Try it ::
What you return must be the lines of the data that hold the word "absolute".

*** Opening of Raw data ***

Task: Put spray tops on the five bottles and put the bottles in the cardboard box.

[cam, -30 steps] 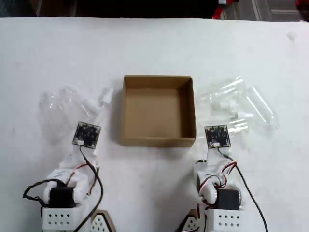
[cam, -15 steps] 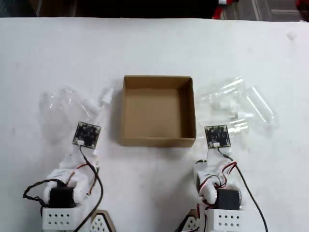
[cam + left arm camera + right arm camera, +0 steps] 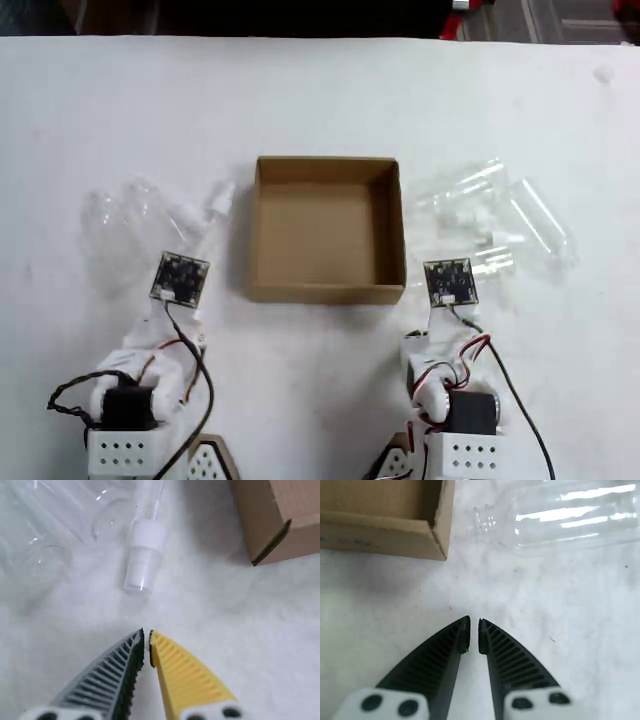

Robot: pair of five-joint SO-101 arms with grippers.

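Note:
An open cardboard box (image 3: 328, 230) sits mid-table with nothing in it. Clear plastic bottles lie on either side: a cluster at the left (image 3: 125, 215) and another at the right (image 3: 520, 220). A white spray top (image 3: 145, 555) on a clear bottle lies just ahead of my left gripper (image 3: 146, 636), which is shut with nothing in it, low over the table. My right gripper (image 3: 471, 630) is shut too, near the box's front right corner (image 3: 437, 535), with a clear bottle (image 3: 570, 515) lying beyond it.
Both arm bases (image 3: 130, 420) (image 3: 455, 420) stand at the table's near edge with loose cables. The white table (image 3: 320, 90) stretches bare behind the box. The box corner (image 3: 280, 525) lies close to the left gripper's side.

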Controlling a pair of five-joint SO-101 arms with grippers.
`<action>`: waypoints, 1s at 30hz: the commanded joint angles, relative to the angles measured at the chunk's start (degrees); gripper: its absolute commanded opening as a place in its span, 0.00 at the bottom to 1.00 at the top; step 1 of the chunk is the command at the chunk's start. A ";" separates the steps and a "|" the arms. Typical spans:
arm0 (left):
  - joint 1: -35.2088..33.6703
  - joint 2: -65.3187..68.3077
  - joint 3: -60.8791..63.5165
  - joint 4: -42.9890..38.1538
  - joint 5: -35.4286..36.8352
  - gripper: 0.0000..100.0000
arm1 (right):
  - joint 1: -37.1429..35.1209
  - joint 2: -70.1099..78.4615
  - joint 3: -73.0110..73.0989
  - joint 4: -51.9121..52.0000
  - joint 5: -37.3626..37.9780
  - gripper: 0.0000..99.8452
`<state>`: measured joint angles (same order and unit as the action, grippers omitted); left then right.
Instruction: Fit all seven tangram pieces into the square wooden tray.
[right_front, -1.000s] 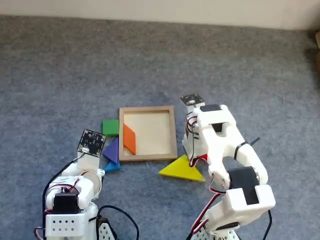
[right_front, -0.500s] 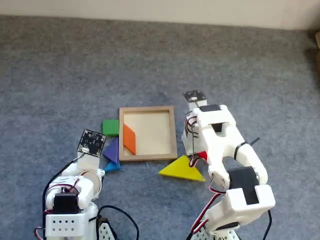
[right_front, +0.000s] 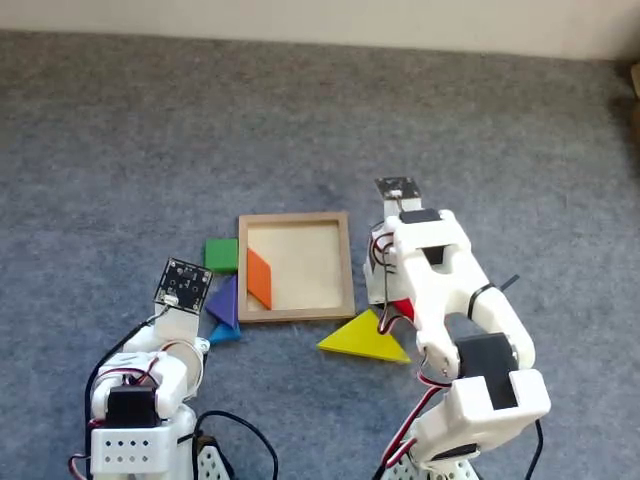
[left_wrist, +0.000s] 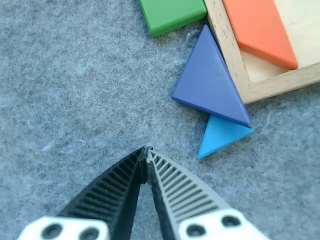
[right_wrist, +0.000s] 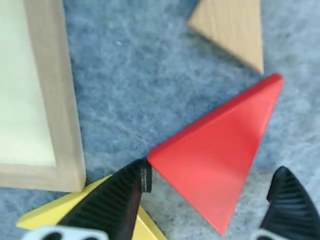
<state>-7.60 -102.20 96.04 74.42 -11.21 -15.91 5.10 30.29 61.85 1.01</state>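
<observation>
Tangram pieces lie in and around the square wooden tray (right_front: 346, 265), which sits on grey carpet (right_front: 150, 130) between my two arms. One piece is seated: the orange parallelogram (right_front: 259, 278) lies on the tray floor with its long edge against the inner wall of the rim on the left arm's side, and bare floor runs from it to the opposite rim. Outside that same rim, the green square (right_front: 221, 254) sits just beside the tray. The dark blue triangle (left_wrist: 212, 82) lies with one edge along the rim, touching it, and the light blue triangle (left_wrist: 220, 136) touches its outer edge. The left gripper (left_wrist: 146, 152) hangs over open carpet near the two blue triangles on the side away from the tray, with its jaws pressed together on nothing. On the tray's far side, the right gripper (right_wrist: 212, 175) is spread wide and straddles the red triangle (right_wrist: 220, 155). A strip of carpet separates the red piece from the tray rim. The natural wood triangle (right_wrist: 232, 27) lies apart from the red one, off the same rim. The yellow triangle (right_front: 365, 338) lies just off the tray's corner nearest the right arm's base, with one edge passing under a finger (right_wrist: 115, 200).
</observation>
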 joint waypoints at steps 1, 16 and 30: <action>1.10 -1.54 1.10 0.44 -0.35 0.01 | -0.92 -0.92 -4.35 -0.66 -2.46 0.35; 1.10 -1.54 1.10 0.44 -0.35 0.01 | 0.31 -0.40 -6.64 -2.95 -2.81 0.35; 1.10 -1.54 1.10 0.44 -0.35 0.01 | 0.66 -0.31 -3.30 -4.53 -2.64 0.29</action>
<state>-7.60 -102.20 96.04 74.42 -11.21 -15.91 5.19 27.12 58.07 -1.54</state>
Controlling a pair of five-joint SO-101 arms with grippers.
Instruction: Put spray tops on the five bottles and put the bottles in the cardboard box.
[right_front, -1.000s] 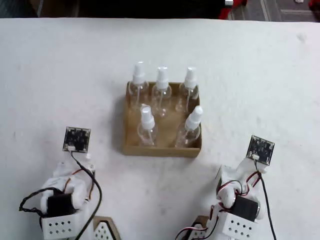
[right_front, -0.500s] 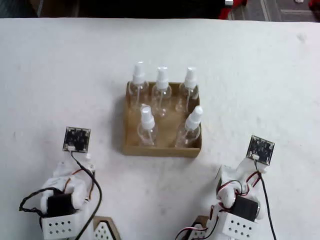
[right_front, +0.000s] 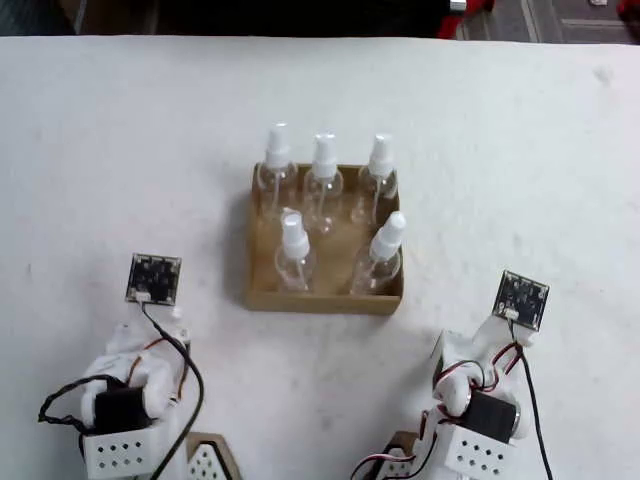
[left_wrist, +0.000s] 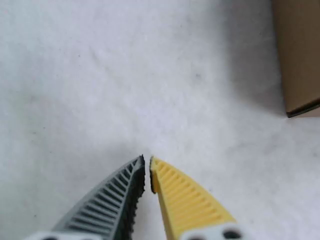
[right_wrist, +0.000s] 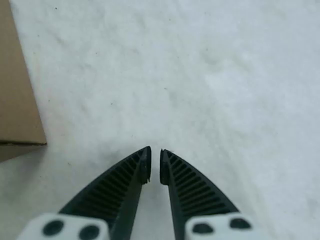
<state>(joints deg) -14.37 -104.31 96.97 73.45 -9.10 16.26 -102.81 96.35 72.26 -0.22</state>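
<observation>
— Where are the bottles?
— I see all five bottles (right_front: 296, 268) upright in the cardboard box (right_front: 325, 298), spray tops (right_front: 293, 232) seemingly seated.
— Grippers?
— My left gripper (left_wrist: 147, 170) and right gripper (right_wrist: 153, 167) both hang nearly closed above the table (right_front: 120, 140).

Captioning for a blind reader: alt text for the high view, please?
Five clear bottles with white spray tops stand in a cardboard box on a white table, three in the far row, two nearer. The left arm and right arm sit folded at the near edge, apart from it.
</observation>
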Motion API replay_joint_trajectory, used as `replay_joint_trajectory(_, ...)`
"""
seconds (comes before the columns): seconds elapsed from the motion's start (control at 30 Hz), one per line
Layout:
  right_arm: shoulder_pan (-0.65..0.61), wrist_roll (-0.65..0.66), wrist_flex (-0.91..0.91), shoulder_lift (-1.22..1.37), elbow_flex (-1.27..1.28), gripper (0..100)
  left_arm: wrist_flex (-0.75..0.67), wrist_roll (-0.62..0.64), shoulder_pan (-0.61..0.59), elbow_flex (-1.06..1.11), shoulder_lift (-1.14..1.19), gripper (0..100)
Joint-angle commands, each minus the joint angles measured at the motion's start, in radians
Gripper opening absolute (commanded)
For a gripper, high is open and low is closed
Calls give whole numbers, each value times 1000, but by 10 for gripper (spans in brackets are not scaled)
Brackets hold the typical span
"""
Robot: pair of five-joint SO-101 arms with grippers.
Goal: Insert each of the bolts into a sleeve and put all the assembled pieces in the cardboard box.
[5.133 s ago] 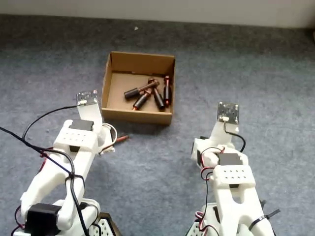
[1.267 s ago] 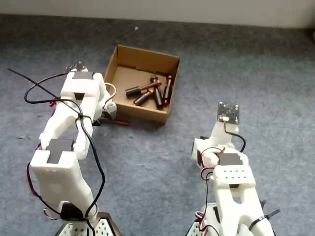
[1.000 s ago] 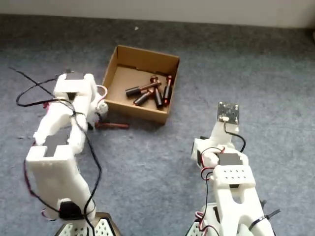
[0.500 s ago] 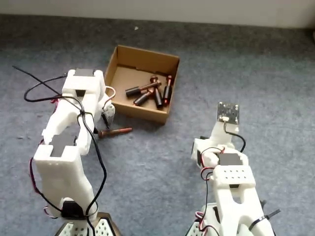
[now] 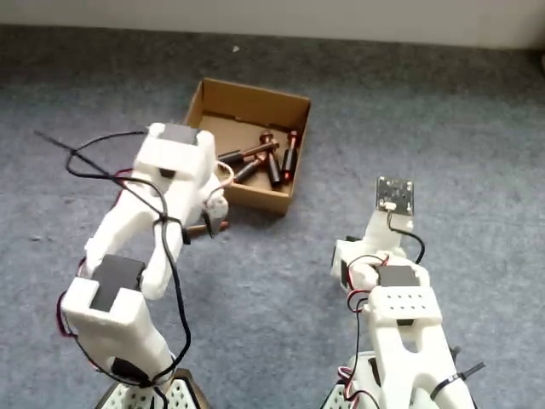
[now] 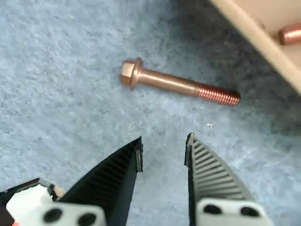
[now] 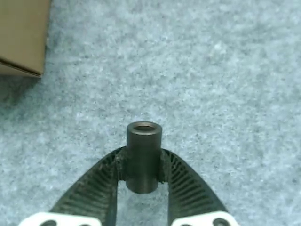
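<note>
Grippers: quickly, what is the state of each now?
Left gripper: open, holding nothing, near the bolt.
Right gripper: closed on a sleeve.

Open carpet (image 5: 281,281) on the near side of the bolt (image 6: 181,86), cardboard box (image 5: 264,200) wall just beyond on its far side.

Grey carpeted surface (image 5: 443,111) bearing a cardboard box (image 5: 268,202) and one loose copper bolt (image 6: 178,86) just beside it
</note>
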Motion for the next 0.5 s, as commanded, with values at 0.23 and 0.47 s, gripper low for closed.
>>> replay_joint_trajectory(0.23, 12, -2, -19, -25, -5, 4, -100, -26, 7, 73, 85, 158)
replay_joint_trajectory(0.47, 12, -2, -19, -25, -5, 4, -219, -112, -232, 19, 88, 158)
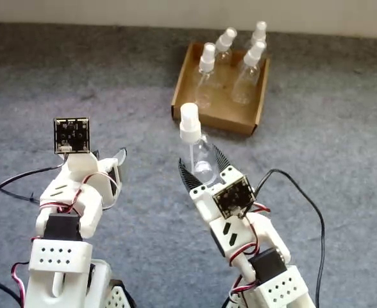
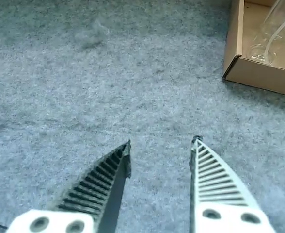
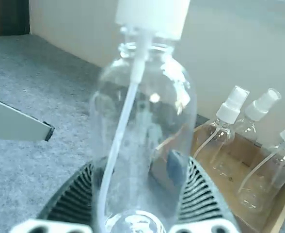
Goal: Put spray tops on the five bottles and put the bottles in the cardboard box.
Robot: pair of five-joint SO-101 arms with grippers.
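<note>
My right gripper (image 1: pixel 203 168) is shut on a clear bottle (image 1: pixel 201 160) that stands upright with a white spray top (image 1: pixel 190 122) on it, just in front of the cardboard box (image 1: pixel 214 119). In the right wrist view the bottle (image 3: pixel 142 131) sits between the black fingers (image 3: pixel 203 191), its spray top (image 3: pixel 152 14) loosely over the neck. Several clear bottles with spray tops (image 1: pixel 246 74) lie in the box. My left gripper (image 2: pixel 162 145) hangs open over bare carpet, left of the held bottle, with nothing between its fingers.
The table is covered in grey carpet (image 1: pixel 317 160). The box's near corner (image 2: pixel 239 63) lies ahead of the left gripper. Black cables (image 1: pixel 304 199) trail beside both arm bases. A pale wall runs along the far edge.
</note>
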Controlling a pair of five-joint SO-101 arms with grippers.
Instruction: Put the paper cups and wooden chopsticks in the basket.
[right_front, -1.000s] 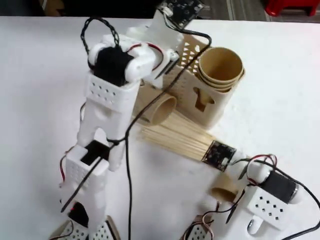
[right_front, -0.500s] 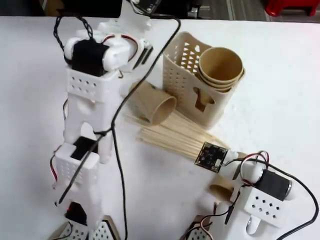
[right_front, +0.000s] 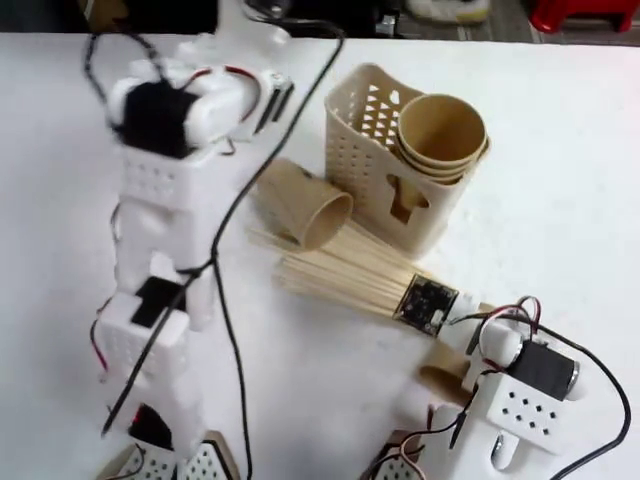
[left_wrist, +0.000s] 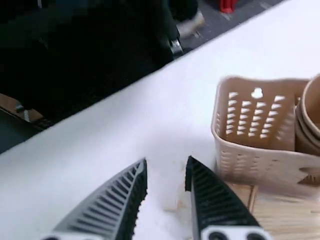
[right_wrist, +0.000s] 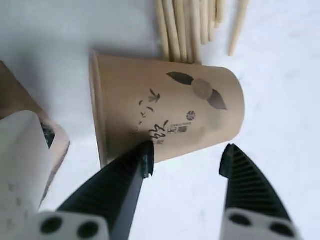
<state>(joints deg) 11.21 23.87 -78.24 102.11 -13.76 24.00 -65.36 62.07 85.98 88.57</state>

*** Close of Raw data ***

Written response ::
`<action>`: waypoints, 1s at 30hz: the commanded joint angles, relative to the angles measured at the chunk's start (degrees); gripper: its absolute commanded opening as a place in its span, 0.00 at the bottom to 1.00 at the top; step 1 of the chunk is the command at the chunk's start. A ";" separates the steps and a "|" the arms. Typical spans:
Gripper opening absolute (commanded)

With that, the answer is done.